* Work to complete
After removing every image, reproduce the data exactly as it appears.

* Recorded data
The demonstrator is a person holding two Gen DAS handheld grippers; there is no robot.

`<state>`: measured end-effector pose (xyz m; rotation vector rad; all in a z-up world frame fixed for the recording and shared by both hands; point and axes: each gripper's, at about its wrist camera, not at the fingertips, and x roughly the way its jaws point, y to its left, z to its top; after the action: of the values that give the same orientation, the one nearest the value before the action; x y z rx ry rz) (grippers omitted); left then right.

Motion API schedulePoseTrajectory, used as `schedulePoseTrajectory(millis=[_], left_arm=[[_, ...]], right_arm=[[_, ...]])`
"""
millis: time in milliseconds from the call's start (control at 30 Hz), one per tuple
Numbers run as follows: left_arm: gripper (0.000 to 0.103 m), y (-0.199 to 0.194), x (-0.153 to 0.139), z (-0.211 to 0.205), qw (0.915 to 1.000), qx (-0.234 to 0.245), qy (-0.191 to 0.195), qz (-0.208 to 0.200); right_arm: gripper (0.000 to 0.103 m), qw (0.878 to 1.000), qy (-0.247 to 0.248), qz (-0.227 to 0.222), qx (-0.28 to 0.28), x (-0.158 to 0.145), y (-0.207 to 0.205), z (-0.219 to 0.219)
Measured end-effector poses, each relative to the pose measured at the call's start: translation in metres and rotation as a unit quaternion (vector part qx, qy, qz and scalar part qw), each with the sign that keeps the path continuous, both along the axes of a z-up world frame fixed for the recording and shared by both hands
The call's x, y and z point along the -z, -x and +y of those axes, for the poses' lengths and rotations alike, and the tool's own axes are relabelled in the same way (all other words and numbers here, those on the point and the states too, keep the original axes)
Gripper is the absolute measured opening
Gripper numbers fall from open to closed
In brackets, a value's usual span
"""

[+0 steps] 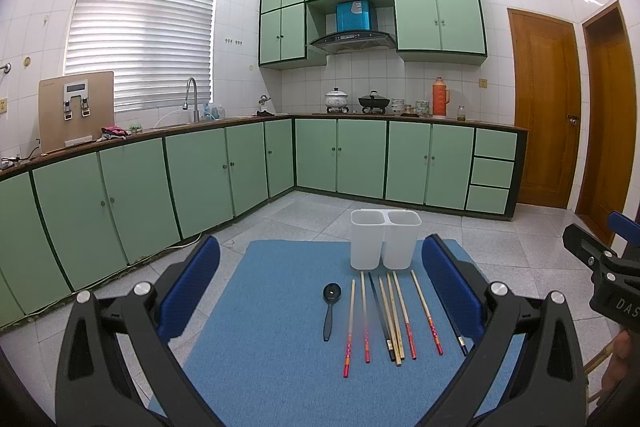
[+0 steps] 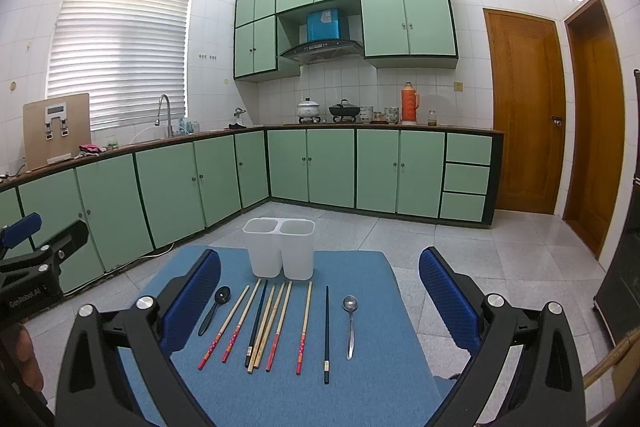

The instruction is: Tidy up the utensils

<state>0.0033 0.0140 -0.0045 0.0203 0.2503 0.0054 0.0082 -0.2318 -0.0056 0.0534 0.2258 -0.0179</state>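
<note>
A white two-compartment utensil holder stands at the far edge of a blue mat. In front of it lie several chopsticks, some with red ends, some dark. A black spoon lies at their left. A metal spoon lies at the right, beside a dark chopstick. My left gripper is open and empty above the mat's near side. My right gripper is open and empty, to the right of the left one.
The mat covers a small table over a tiled floor. Green kitchen cabinets run along the far walls. Wooden doors stand at the right. A wooden chair part shows at the right edge.
</note>
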Motion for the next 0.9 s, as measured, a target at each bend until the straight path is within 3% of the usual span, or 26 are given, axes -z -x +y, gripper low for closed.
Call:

* Output below
The demonstrator is a person holding two Gen DAS handheld grippers; there is no robot.

`<state>`: measured end-effector pose (xyz m; rotation vector rad; all in a z-up world frame fixed for the recording and shared by both hands; point and axes: each gripper's, at about its wrist camera, not at the fingertips, and x roughly the way its jaws point, y to its left, z to its top; after the action: of the values that give the same orientation, the one nearest the value before the action; x y z rx ry rz) (grippers omitted); left then right.

Motion API schedulePoseTrajectory, used as `schedulePoseTrajectory(millis=[_], left_arm=[[_, ...]], right_arm=[[_, ...]])`
"""
millis: time in milliseconds from the call's start (control at 30 Hz), one per tuple
Numbers run as follows: left_arm: gripper (0.000 to 0.103 m), y (-0.199 to 0.194), x (-0.153 to 0.139), z (-0.211 to 0.205), qw (0.915 to 1.000), qx (-0.234 to 0.245), qy (-0.191 to 0.195), qz (-0.208 to 0.200); right_arm: gripper (0.000 to 0.103 m), qw (0.878 to 1.000), qy (-0.247 to 0.248), qz (-0.227 to 0.222), qx (-0.28 to 0.28), x (-0.158 to 0.145), y (-0.207 to 0.205), z (-0.219 to 0.219)
Measured end-effector poses, each relative to the pose measured at the call's start: translation in metres and rotation as a unit quaternion (vector part qx, qy, qz and scalar part qw), each with the sign that keeps the path continuous, both along the axes of a z-up world frame fixed for the recording and shared by both hands
The call's x, y and z point along the -z, -x and +y of those axes, for the poses' lengths and rotations alike, and the tool's own axes are relabelled in the same way (all other words and numbers here, those on the point and the states too, keep the original axes)
Gripper is the absolute measured opening
Gripper numbers fall from open to closed
In brackets, a value's usual span
"""

[+0 steps] 
[+0 steps] 

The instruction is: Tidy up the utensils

<state>0.0033 0.0140 -0.0045 0.0203 0.2503 0.0054 0.0082 -0.2318 -0.0056 0.0534 0.2258 -0.0179</state>
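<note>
A white two-compartment utensil holder stands at the far edge of a blue mat. In front of it lie several chopsticks, some with red ends, some dark. A black spoon lies at their left. A metal spoon lies at the right, beside a dark chopstick. My left gripper is open and empty above the mat's near side. My right gripper is open and empty, to the right of the left one.
The mat covers a small table over a tiled floor. Green kitchen cabinets run along the far walls. Wooden doors stand at the right. A wooden chair part shows at the right edge.
</note>
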Motion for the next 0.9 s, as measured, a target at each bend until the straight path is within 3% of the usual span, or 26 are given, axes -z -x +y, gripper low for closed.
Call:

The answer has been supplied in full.